#### The data

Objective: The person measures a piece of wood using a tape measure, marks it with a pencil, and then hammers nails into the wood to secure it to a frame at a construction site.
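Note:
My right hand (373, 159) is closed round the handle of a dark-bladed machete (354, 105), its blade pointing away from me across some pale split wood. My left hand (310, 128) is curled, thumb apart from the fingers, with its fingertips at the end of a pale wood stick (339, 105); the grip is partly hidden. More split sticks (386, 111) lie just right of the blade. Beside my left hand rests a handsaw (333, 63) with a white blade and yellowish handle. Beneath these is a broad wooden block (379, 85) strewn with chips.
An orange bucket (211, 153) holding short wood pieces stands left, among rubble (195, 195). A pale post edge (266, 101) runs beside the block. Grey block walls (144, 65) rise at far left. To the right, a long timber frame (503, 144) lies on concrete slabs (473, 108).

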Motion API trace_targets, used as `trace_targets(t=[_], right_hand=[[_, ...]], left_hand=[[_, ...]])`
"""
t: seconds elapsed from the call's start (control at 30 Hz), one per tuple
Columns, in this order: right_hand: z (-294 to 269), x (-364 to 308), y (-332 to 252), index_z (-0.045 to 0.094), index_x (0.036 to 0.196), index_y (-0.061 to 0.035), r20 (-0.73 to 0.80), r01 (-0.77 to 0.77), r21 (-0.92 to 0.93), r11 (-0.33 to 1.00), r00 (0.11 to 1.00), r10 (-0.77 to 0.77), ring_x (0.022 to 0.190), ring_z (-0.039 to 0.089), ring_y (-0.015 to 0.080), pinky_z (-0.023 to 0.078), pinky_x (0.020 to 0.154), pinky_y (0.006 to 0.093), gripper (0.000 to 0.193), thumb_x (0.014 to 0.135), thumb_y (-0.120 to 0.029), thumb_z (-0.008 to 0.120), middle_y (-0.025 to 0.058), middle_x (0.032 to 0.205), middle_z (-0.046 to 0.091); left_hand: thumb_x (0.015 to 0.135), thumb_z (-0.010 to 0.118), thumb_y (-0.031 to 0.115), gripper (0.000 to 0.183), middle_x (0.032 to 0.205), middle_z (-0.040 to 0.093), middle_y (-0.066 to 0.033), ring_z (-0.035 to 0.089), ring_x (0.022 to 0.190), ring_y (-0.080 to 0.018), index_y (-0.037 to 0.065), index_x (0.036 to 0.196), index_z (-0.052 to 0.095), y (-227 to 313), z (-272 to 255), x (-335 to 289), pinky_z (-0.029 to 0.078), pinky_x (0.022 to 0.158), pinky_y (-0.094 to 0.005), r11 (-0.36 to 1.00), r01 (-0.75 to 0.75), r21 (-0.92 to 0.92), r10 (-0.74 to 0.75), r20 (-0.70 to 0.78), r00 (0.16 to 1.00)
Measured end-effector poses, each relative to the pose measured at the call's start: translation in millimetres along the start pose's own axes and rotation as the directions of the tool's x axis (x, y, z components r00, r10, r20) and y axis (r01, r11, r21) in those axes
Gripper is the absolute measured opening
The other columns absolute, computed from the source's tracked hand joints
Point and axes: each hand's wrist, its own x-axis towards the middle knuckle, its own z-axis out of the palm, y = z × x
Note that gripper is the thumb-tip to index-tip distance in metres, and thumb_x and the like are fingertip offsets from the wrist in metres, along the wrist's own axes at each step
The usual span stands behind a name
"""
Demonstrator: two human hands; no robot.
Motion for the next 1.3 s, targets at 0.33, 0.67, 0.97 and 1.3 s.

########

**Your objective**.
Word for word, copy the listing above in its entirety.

**Task response**.
Objective: The person measures a piece of wood using a tape measure, marks it with a pencil, and then hammers nails into the wood to secure it to a frame at a construction site.
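Note:
My right hand (373, 159) is closed round the handle of a dark-bladed machete (354, 105), its blade pointing away from me across some pale split wood. My left hand (310, 128) is curled, thumb apart from the fingers, with its fingertips at the end of a pale wood stick (339, 105); the grip is partly hidden. More split sticks (386, 111) lie just right of the blade. Beside my left hand rests a handsaw (333, 63) with a white blade and yellowish handle. Beneath these is a broad wooden block (379, 85) strewn with chips.
An orange bucket (211, 153) holding short wood pieces stands left, among rubble (195, 195). A pale post edge (266, 101) runs beside the block. Grey block walls (144, 65) rise at far left. To the right, a long timber frame (503, 144) lies on concrete slabs (473, 108).
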
Motion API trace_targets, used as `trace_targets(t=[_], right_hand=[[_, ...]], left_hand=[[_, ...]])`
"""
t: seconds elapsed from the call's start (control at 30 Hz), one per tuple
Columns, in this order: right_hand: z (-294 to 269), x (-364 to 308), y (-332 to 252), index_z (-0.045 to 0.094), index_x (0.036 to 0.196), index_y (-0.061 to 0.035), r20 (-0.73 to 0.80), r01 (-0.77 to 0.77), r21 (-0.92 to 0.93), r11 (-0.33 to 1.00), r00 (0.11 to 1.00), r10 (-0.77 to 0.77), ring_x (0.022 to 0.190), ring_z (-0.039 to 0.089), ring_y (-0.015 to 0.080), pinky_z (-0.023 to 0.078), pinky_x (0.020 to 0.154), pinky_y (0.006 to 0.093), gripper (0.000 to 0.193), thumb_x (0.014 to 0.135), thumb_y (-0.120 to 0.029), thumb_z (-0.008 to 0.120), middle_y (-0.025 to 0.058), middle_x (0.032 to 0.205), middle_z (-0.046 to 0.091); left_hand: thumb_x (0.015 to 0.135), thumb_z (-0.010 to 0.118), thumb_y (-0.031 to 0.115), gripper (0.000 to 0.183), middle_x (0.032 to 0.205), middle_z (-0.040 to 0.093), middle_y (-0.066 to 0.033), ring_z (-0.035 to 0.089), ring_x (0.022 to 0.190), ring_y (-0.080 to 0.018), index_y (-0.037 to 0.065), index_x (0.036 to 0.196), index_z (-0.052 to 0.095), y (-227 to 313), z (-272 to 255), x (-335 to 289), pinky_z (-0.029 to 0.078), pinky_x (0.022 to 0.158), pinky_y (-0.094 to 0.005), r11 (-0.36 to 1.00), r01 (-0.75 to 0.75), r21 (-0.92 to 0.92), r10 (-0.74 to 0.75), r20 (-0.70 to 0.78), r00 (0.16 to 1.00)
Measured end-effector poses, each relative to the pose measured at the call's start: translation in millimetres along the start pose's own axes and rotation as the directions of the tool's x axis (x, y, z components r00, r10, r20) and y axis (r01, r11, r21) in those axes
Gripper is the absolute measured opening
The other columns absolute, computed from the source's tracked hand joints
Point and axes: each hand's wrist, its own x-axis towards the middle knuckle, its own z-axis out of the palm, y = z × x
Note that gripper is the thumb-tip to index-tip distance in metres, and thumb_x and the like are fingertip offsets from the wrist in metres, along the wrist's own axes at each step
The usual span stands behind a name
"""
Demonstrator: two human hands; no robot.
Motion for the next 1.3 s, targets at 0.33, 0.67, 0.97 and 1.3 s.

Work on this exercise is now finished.